======== Data section ========
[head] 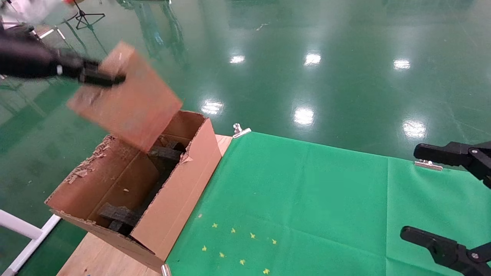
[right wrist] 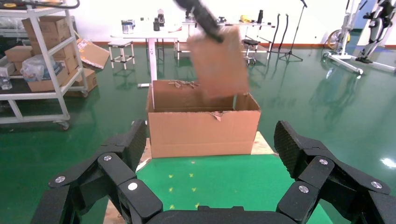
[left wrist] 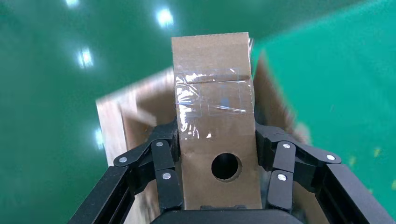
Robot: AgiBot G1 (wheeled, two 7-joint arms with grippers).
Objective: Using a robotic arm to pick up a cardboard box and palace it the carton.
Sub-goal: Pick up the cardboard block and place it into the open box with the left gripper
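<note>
My left gripper (head: 103, 78) is shut on the cardboard box (head: 126, 99), a brown block with shiny tape (left wrist: 212, 95), and holds it tilted in the air above the far end of the carton (head: 180, 191). In the left wrist view the fingers (left wrist: 166, 158) press both sides of the box (left wrist: 215, 116), with the carton (left wrist: 135, 107) below. The carton is open, has ragged flaps and holds black foam pieces (head: 165, 153). The right wrist view shows the box (right wrist: 219, 60) above the carton (right wrist: 203, 128). My right gripper (head: 429, 195) is open and empty at the right edge.
The carton stands on the left end of a table covered in green cloth (head: 307, 199), with bare wood (head: 99, 257) under it. Metal clips (head: 239, 130) hold the cloth. Yellow star marks (head: 238, 245) lie near the front. Shelves with boxes (right wrist: 42, 60) stand far off.
</note>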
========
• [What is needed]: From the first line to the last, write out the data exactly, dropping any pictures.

• [Result of this exercise]:
[head] 
[right wrist] 
[left wrist] 
Robot: AgiBot G1 (wheeled, two 7-joint arms with grippers).
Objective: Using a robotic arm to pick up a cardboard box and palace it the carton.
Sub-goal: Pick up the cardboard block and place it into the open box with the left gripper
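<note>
My left gripper (head: 103, 78) is shut on the cardboard box (head: 126, 99), a brown block with shiny tape (left wrist: 212, 95), and holds it tilted in the air above the far end of the carton (head: 180, 191). In the left wrist view the fingers (left wrist: 166, 158) press both sides of the box (left wrist: 215, 116), with the carton (left wrist: 135, 107) below. The carton is open, has ragged flaps and holds black foam pieces (head: 165, 153). The right wrist view shows the box (right wrist: 219, 60) above the carton (right wrist: 203, 128). My right gripper (head: 429, 195) is open and empty at the right edge.
The carton stands on the left end of a table covered in green cloth (head: 307, 199), with bare wood (head: 99, 257) under it. Metal clips (head: 239, 130) hold the cloth. Yellow star marks (head: 238, 245) lie near the front. Shelves with boxes (right wrist: 42, 60) stand far off.
</note>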

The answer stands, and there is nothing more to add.